● **Work order**:
Only an exact copy of the entries will serve as the answer.

● **Information given**:
BEGIN

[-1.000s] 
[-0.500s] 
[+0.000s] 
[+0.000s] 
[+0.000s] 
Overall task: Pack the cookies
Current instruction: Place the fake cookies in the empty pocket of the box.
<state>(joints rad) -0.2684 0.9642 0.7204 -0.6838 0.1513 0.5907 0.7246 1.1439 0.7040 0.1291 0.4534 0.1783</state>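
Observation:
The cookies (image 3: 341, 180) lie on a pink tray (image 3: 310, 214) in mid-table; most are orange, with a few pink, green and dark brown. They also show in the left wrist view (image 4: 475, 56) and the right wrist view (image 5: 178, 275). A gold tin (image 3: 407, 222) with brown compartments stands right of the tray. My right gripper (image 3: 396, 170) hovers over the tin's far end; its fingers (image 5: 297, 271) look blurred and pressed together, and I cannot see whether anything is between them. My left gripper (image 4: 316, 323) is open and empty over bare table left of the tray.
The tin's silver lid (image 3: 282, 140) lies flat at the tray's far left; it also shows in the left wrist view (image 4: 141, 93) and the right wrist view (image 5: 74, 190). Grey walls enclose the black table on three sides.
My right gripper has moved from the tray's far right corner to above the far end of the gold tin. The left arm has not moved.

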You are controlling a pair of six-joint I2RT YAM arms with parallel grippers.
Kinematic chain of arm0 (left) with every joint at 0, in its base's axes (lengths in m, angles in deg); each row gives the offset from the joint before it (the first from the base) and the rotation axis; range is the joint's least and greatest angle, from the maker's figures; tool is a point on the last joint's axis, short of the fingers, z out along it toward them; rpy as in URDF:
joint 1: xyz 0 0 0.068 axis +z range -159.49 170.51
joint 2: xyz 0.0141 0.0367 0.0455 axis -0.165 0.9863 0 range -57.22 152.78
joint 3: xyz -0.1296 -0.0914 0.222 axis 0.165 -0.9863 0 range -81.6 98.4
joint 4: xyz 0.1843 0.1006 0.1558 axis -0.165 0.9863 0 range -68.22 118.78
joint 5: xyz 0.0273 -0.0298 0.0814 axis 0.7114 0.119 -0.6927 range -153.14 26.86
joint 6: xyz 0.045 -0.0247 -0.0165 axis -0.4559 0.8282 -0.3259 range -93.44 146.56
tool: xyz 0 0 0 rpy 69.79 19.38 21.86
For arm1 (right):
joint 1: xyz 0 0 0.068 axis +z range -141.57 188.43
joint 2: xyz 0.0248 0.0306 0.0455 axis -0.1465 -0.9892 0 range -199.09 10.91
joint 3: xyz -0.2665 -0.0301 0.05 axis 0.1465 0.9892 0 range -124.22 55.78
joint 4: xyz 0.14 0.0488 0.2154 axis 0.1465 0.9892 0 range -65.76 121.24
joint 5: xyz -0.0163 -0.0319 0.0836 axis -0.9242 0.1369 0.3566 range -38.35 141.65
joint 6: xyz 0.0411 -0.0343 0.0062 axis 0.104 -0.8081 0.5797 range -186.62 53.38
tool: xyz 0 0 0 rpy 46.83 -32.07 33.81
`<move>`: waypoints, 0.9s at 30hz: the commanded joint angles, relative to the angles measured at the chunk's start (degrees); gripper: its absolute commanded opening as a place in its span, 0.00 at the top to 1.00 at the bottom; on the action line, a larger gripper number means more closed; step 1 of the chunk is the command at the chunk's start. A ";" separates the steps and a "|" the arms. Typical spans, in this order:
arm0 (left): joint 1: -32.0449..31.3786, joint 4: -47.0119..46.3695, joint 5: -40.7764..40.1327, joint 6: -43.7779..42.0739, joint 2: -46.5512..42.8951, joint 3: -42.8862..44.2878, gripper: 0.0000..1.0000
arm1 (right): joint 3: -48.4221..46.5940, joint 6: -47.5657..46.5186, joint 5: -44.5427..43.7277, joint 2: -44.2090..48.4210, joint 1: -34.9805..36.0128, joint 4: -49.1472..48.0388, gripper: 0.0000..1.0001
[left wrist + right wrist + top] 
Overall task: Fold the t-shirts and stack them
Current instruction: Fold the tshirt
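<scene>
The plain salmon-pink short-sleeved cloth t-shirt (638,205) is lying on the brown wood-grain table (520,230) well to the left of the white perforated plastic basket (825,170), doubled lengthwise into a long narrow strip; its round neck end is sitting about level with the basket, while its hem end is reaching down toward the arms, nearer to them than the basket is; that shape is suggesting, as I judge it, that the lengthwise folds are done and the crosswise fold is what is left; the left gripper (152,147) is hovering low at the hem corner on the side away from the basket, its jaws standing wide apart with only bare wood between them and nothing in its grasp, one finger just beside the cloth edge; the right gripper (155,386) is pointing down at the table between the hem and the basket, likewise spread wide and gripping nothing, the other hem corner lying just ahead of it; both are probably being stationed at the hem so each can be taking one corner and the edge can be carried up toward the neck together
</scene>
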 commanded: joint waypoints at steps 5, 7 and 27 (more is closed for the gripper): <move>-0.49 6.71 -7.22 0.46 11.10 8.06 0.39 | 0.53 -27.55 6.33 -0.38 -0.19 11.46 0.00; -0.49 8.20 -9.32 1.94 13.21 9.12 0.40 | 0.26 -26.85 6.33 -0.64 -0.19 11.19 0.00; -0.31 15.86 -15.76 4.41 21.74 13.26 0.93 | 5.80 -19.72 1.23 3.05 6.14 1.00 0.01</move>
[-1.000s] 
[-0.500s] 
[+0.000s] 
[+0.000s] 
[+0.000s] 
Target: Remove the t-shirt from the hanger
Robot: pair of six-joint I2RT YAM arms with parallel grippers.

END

● **Response to the exercise**:
[-1.000s] 
[-0.500s] 
[+0.000s] 
[+0.000s] 
[+0.000s] 
Overall task: Pack the cookies
Current instruction: Place the fake cookies in the empty pocket of the box.
<state>(joints rad) -0.2684 0.9642 0.7204 -0.6838 0.1513 0.5907 0.7246 1.1439 0.7040 0.1291 0.4534 0.1783</state>
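Observation:
The cookies (image 3: 341, 180) lie on a pink tray (image 3: 310, 214) in mid-table; most are orange, with a few pink, green and dark brown. They also show in the left wrist view (image 4: 475, 56) and the right wrist view (image 5: 178, 275). A gold tin (image 3: 407, 222) with brown compartments stands right of the tray. My right gripper (image 3: 396, 170) hovers over the tin's far end; its fingers (image 5: 297, 271) look blurred and pressed together, and I cannot see whether anything is between them. My left gripper (image 4: 316, 323) is open and empty over bare table left of the tray.
The tin's silver lid (image 3: 282, 140) lies flat at the tray's far left; it also shows in the left wrist view (image 4: 141, 93) and the right wrist view (image 5: 74, 190). Grey walls enclose the black table on three sides.
My right gripper has moved from the tray's far right corner to above the far end of the gold tin. The left arm has not moved.
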
You are controlling a pair of six-joint I2RT YAM arms with parallel grippers.
Kinematic chain of arm0 (left) with every joint at 0, in its base's axes (lengths in m, angles in deg); each row gives the offset from the joint before it (the first from the base) and the rotation axis; range is the joint's least and greatest angle, from the maker's figures; tool is a point on the last joint's axis, short of the fingers, z out along it toward them; rpy as in URDF:
joint 1: xyz 0 0 0.068 axis +z range -159.49 170.51
joint 2: xyz 0.0141 0.0367 0.0455 axis -0.165 0.9863 0 range -57.22 152.78
joint 3: xyz -0.1296 -0.0914 0.222 axis 0.165 -0.9863 0 range -81.6 98.4
joint 4: xyz 0.1843 0.1006 0.1558 axis -0.165 0.9863 0 range -68.22 118.78
joint 5: xyz 0.0273 -0.0298 0.0814 axis 0.7114 0.119 -0.6927 range -153.14 26.86
joint 6: xyz 0.045 -0.0247 -0.0165 axis -0.4559 0.8282 -0.3259 range -93.44 146.56
tool: xyz 0 0 0 rpy 69.79 19.38 21.86
For arm1 (right):
joint 1: xyz 0 0 0.068 axis +z range -141.57 188.43
joint 2: xyz 0.0248 0.0306 0.0455 axis -0.1465 -0.9892 0 range -199.09 10.91
joint 3: xyz -0.2665 -0.0301 0.05 axis 0.1465 0.9892 0 range -124.22 55.78
joint 4: xyz 0.14 0.0488 0.2154 axis 0.1465 0.9892 0 range -65.76 121.24
joint 5: xyz -0.0163 -0.0319 0.0836 axis -0.9242 0.1369 0.3566 range -38.35 141.65
joint 6: xyz 0.0411 -0.0343 0.0062 axis 0.104 -0.8081 0.5797 range -186.62 53.38
tool: xyz 0 0 0 rpy 46.83 -32.07 33.81
`<move>`: waypoints, 0.9s at 30hz: the commanded joint angles, relative to the angles measured at the chunk's start (degrees); gripper: its absolute commanded opening as a place in its span, 0.00 at the top to 1.00 at the bottom; on the action line, a larger gripper number means more closed; step 1 of the chunk is the command at the chunk's start. A ";" separates the steps and a "|" the arms. Typical spans, in this order:
arm0 (left): joint 1: -32.0449..31.3786, joint 4: -47.0119..46.3695, joint 5: -40.7764..40.1327, joint 6: -43.7779..42.0739, joint 2: -46.5512..42.8951, joint 3: -42.8862..44.2878, gripper: 0.0000..1.0000
arm1 (right): joint 3: -48.4221..46.5940, joint 6: -47.5657..46.5186, joint 5: -44.5427..43.7277, joint 2: -44.2090..48.4210, joint 1: -34.9805..36.0128, joint 4: -49.1472..48.0388, gripper: 0.0000..1.0001
[left wrist + right wrist + top] 
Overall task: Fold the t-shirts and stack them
Current instruction: Fold the tshirt
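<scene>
The plain salmon-pink short-sleeved cloth t-shirt (638,205) is lying on the brown wood-grain table (520,230) well to the left of the white perforated plastic basket (825,170), doubled lengthwise into a long narrow strip; its round neck end is sitting about level with the basket, while its hem end is reaching down toward the arms, nearer to them than the basket is; that shape is suggesting, as I judge it, that the lengthwise folds are done and the crosswise fold is what is left; the left gripper (152,147) is hovering low at the hem corner on the side away from the basket, its jaws standing wide apart with only bare wood between them and nothing in its grasp, one finger just beside the cloth edge; the right gripper (155,386) is pointing down at the table between the hem and the basket, likewise spread wide and gripping nothing, the other hem corner lying just ahead of it; both are probably being stationed at the hem so each can be taking one corner and the edge can be carried up toward the neck together
</scene>
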 commanded: joint waypoints at steps 5, 7 and 27 (more is closed for the gripper): <move>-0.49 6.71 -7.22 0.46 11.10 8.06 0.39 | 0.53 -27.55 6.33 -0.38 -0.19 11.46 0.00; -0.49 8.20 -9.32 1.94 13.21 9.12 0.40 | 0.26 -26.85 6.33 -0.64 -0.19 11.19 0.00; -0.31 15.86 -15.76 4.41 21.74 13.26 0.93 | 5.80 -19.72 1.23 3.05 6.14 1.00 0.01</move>
[-1.000s] 
[-0.500s] 
[+0.000s] 
[+0.000s] 
[+0.000s] 
Target: Remove the t-shirt from the hanger
Robot: pair of six-joint I2RT YAM arms with parallel grippers.

The answer has been written out completely.